_Problem requirements_:
An exact transcription of the listing, without its images, is what the answer must contain.

_Exercise data_:
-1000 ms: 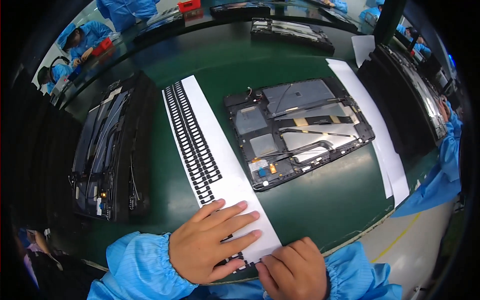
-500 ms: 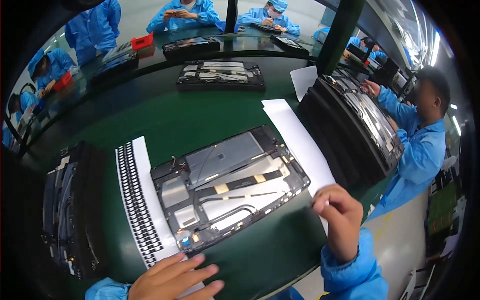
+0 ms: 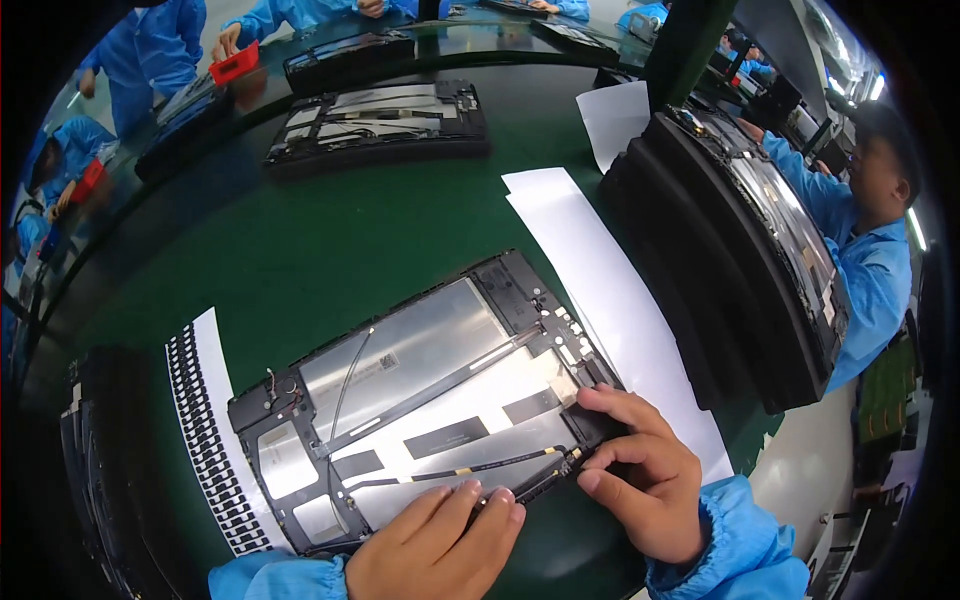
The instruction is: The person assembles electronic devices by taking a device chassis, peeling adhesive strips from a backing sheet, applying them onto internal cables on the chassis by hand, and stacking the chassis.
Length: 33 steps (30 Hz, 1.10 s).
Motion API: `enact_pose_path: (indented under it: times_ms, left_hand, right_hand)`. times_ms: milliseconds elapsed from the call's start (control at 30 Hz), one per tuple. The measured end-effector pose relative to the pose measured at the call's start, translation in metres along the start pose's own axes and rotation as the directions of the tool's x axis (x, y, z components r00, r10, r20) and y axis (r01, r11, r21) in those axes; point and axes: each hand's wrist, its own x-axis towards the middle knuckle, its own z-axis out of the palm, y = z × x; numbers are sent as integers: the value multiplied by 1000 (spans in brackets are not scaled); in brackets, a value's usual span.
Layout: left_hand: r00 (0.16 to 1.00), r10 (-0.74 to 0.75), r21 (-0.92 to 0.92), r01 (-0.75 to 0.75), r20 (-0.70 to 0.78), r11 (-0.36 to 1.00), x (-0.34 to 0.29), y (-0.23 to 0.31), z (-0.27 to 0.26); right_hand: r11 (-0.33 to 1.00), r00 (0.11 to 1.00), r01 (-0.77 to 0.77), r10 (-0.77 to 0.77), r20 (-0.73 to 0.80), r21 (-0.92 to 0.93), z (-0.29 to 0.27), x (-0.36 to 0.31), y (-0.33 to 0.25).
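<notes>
An opened tablet frame (image 3: 440, 390), black with silvery plates and thin cables, lies slightly tilted on the green table. My left hand (image 3: 440, 545) rests on its near edge, fingers outstretched and loosely side by side. At its right corner is my right hand (image 3: 650, 480), with the forefinger reaching onto the frame. The thumb and another finger come together at the frame's edge; whatever may be between them is too small or hidden to tell. Left of the frame lies a white sheet with rows of small black pieces (image 3: 208, 440).
White paper sheets (image 3: 620, 290) lie right of the frame. Beyond them rises a tall black stack (image 3: 690, 270) topped by another opened frame, with a person in blue (image 3: 875, 260) beside it. More frames stand at far left (image 3: 95, 470) and across the table (image 3: 380, 120). A red bin (image 3: 235, 63) stands farther back.
My left hand has moved right onto the frame's near edge. My right hand has gone from a pinch beside the frame to its right corner. The view has shifted, and the frame appears lower left.
</notes>
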Motion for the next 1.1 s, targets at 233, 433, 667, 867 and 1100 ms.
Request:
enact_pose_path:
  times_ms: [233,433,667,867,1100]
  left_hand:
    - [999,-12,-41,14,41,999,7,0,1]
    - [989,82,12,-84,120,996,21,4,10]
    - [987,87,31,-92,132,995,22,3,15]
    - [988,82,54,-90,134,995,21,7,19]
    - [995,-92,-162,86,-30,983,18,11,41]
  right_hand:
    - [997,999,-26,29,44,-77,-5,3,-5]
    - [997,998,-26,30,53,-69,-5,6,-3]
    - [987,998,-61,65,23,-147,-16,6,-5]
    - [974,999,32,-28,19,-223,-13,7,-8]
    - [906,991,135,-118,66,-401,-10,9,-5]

_Reply to the exercise_:
-1000 ms: 
-500 ms: 
+0 ms: 
The instruction is: The person assembles electronic devices by taking a device chassis, peeling adhesive strips from a backing sheet, applying them onto internal cables on the chassis by hand, and stacking the chassis.
Length: 33 steps (30 Hz, 1.10 s).
Motion API: `enact_pose_path: (indented under it: times_ms, left_hand, right_hand)`. times_ms: milliseconds elapsed from the call's start (control at 30 Hz), one per tuple. The measured end-effector pose relative to the pose measured at the call's start, translation in metres along the start pose's own axes and rotation as the directions of the tool's x axis (x, y, z components r00, r10, r20) and y axis (r01, r11, r21) in those axes; point and axes: each hand's wrist, its own x-axis towards the middle knuckle, its own z-axis out of the palm, y = z × x; numbers are sent as integers: the value multiplied by 1000 (spans in brackets are not scaled); in brackets, a value's usual span.
Layout: left_hand: r00 (0.16 to 1.00), r10 (-0.74 to 0.75), r21 (-0.92 to 0.92), r01 (-0.75 to 0.75), r20 (-0.70 to 0.78), r11 (-0.36 to 1.00), x (-0.34 to 0.29), y (-0.23 to 0.31), z (-0.27 to 0.26); right_hand: r11 (-0.33 to 1.00), r00 (0.11 to 1.00), r01 (-0.77 to 0.77), r10 (-0.77 to 0.77), r20 (-0.73 to 0.80), r21 (-0.92 to 0.93), z (-0.29 to 0.27), x (-0.36 to 0.31), y (-0.33 to 0.25).
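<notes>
An opened tablet frame (image 3: 440, 390), black with silvery plates and thin cables, lies slightly tilted on the green table. My left hand (image 3: 440, 545) rests on its near edge, fingers outstretched and loosely side by side. At its right corner is my right hand (image 3: 650, 480), with the forefinger reaching onto the frame. The thumb and another finger come together at the frame's edge; whatever may be between them is too small or hidden to tell. Left of the frame lies a white sheet with rows of small black pieces (image 3: 208, 440).
White paper sheets (image 3: 620, 290) lie right of the frame. Beyond them rises a tall black stack (image 3: 690, 270) topped by another opened frame, with a person in blue (image 3: 875, 260) beside it. More frames stand at far left (image 3: 95, 470) and across the table (image 3: 380, 120). A red bin (image 3: 235, 63) stands farther back.
My left hand has moved right onto the frame's near edge. My right hand has gone from a pinch beside the frame to its right corner. The view has shifted, and the frame appears lower left.
</notes>
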Motion for the next 1.1 s, targets at 233, 433, 667, 867 and 1100 ms.
Request:
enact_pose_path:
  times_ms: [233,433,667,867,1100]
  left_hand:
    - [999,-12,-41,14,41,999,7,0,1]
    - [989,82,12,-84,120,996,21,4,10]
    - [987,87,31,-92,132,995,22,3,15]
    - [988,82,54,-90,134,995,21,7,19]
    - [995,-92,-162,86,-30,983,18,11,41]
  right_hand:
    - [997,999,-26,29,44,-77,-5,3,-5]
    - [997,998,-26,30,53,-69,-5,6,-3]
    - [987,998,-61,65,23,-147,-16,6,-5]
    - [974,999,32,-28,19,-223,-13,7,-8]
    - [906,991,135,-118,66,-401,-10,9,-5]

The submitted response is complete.